NSA Eavesdropping Yields Dead Ends
All of that extra-legal NSA eavesdropping resulted in a whole lot of dead ends.
In the anxious months after the Sept. 11 attacks, the National Security Agency began sending a steady stream of telephone numbers, e-mail addresses and names to the F.B.I. in search of terrorists. The stream soon became a flood, requiring hundreds of agents to check out thousands of tips a month.
But virtually all of them, current and former officials say, led to dead ends or innocent Americans.
Surely this can't be a surprise to anyone? And as I've been arguing for years, programs like this divert resources from real investigations.
President Bush has characterized the eavesdropping program as a "vital tool" against terrorism; Vice President Dick Cheney has said it has saved "thousands of lives."
But the results of the program look very different to some officials charged with tracking terrorism in the United States.

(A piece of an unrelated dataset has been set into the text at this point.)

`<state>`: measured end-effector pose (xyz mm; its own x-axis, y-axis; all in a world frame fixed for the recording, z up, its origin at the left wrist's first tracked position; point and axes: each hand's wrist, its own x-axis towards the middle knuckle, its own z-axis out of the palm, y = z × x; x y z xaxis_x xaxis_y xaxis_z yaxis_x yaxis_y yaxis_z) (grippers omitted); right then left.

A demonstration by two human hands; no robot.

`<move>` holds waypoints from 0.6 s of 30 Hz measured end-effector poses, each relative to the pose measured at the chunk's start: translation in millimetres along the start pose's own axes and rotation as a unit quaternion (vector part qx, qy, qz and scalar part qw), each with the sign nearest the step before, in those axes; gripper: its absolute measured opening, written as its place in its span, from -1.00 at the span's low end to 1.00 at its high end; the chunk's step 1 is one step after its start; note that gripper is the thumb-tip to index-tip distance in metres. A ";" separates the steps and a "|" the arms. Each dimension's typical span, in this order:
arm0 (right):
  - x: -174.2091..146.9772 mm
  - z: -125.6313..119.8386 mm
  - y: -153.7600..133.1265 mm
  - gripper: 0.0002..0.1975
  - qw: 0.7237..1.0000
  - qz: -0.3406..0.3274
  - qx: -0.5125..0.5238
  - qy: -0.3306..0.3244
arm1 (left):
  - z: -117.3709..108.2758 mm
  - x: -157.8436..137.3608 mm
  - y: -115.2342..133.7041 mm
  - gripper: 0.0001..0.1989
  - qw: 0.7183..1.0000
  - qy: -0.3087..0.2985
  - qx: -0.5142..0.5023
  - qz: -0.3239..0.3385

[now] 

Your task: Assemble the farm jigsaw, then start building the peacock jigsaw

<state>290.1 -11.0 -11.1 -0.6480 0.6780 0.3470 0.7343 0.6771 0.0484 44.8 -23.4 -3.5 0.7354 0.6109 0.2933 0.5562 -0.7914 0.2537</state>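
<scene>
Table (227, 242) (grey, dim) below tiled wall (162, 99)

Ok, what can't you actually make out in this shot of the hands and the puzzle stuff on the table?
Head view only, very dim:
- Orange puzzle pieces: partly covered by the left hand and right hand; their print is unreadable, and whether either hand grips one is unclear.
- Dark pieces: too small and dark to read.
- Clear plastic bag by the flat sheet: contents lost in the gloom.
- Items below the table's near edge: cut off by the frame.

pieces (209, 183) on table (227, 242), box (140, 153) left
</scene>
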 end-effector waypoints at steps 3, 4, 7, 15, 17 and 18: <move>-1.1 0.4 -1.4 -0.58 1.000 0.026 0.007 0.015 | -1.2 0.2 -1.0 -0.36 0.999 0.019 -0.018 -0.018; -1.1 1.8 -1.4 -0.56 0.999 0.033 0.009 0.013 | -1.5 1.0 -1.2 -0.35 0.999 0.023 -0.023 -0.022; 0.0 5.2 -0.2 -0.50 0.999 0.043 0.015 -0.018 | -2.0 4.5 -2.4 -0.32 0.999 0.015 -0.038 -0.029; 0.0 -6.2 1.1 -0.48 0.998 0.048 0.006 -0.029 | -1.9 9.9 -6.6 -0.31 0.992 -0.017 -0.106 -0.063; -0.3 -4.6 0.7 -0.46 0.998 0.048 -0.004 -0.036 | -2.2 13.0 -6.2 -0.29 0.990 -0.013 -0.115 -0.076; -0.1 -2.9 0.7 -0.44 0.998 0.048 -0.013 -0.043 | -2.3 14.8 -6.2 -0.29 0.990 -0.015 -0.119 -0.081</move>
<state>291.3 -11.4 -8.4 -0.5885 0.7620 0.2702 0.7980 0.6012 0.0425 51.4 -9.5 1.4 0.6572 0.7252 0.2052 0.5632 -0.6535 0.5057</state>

More than a dozen current and former law enforcement and counterterrorism officials, including some in the small circle who knew of the secret program and how it played out at the F.B.I., said the torrent of tips led them to few potential terrorists inside the country they did not know of from other sources and diverted agents from counterterrorism work they viewed as more productive.
A lot of this article reads like a turf war between the NSA and the FBI, but the "inside baseball" aspects are interesting.
EDITED TO ADD (1/18): Jennifer Granick has written on the topic.